### DATA EXTRACT

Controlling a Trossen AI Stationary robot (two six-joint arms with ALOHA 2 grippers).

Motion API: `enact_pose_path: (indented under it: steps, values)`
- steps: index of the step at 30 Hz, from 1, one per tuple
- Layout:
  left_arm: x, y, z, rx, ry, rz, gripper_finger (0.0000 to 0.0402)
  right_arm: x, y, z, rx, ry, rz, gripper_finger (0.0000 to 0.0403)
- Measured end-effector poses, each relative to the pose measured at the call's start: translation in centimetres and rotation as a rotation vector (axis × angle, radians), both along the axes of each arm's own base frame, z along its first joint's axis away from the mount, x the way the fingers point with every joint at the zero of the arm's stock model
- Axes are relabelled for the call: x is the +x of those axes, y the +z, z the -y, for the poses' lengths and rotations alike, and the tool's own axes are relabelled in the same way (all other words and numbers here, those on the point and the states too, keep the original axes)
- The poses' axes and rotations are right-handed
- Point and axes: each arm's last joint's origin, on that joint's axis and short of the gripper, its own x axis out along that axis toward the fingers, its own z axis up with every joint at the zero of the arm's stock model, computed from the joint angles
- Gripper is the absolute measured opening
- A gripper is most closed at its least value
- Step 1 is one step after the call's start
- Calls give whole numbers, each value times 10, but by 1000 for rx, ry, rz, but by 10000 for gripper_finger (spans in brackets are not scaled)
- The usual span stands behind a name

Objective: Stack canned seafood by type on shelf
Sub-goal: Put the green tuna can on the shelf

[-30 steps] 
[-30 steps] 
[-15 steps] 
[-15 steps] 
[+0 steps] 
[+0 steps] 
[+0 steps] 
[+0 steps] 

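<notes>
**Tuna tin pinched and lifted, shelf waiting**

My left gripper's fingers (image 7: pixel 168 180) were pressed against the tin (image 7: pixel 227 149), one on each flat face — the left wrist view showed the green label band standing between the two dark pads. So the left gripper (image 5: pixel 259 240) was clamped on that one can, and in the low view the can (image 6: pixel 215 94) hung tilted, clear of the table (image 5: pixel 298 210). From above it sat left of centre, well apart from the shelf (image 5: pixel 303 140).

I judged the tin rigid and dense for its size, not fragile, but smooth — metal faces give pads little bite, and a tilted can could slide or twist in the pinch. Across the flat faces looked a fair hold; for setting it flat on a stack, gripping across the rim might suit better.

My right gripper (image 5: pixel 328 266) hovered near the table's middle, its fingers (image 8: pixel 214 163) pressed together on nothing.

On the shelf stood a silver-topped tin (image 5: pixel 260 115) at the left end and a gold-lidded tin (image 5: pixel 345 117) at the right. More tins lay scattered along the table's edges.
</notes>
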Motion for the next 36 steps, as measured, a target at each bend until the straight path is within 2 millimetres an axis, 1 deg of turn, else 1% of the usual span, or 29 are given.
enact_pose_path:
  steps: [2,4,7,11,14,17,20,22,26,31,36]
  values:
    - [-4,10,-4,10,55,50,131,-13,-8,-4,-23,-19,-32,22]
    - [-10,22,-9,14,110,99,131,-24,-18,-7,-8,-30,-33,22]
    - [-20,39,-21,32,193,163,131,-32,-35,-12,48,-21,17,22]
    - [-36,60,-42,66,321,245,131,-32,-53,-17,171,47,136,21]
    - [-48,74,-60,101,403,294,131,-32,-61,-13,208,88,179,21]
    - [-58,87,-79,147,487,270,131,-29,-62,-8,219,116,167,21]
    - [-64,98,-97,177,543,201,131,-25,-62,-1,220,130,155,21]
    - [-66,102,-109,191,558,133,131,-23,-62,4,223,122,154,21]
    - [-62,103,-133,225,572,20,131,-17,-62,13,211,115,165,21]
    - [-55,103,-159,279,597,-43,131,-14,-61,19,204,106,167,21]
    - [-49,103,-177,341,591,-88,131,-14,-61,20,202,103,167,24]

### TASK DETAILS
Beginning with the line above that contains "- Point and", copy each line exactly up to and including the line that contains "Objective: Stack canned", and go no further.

### WRITTEN RESPONSE
- Point and axes: each arm's last joint's origin, on that joint's axis and short of the gripper, its own x axis out along that axis toward the fingers, its own z axis up with every joint at the zero of the arm's stock model, computed from the joint angles
- Gripper is the absolute measured opening
- A gripper is most closed at its least value
- Step 1 is one step after the call's start
- Calls give whole numbers, each value times 10, but by 1000 for rx, ry, rz, but by 10000 for gripper_finger (spans in brackets are not scaled)
- The usual span stands behind a name

Objective: Stack canned seafood by type on shelf

Fully answered, the exercise is complete.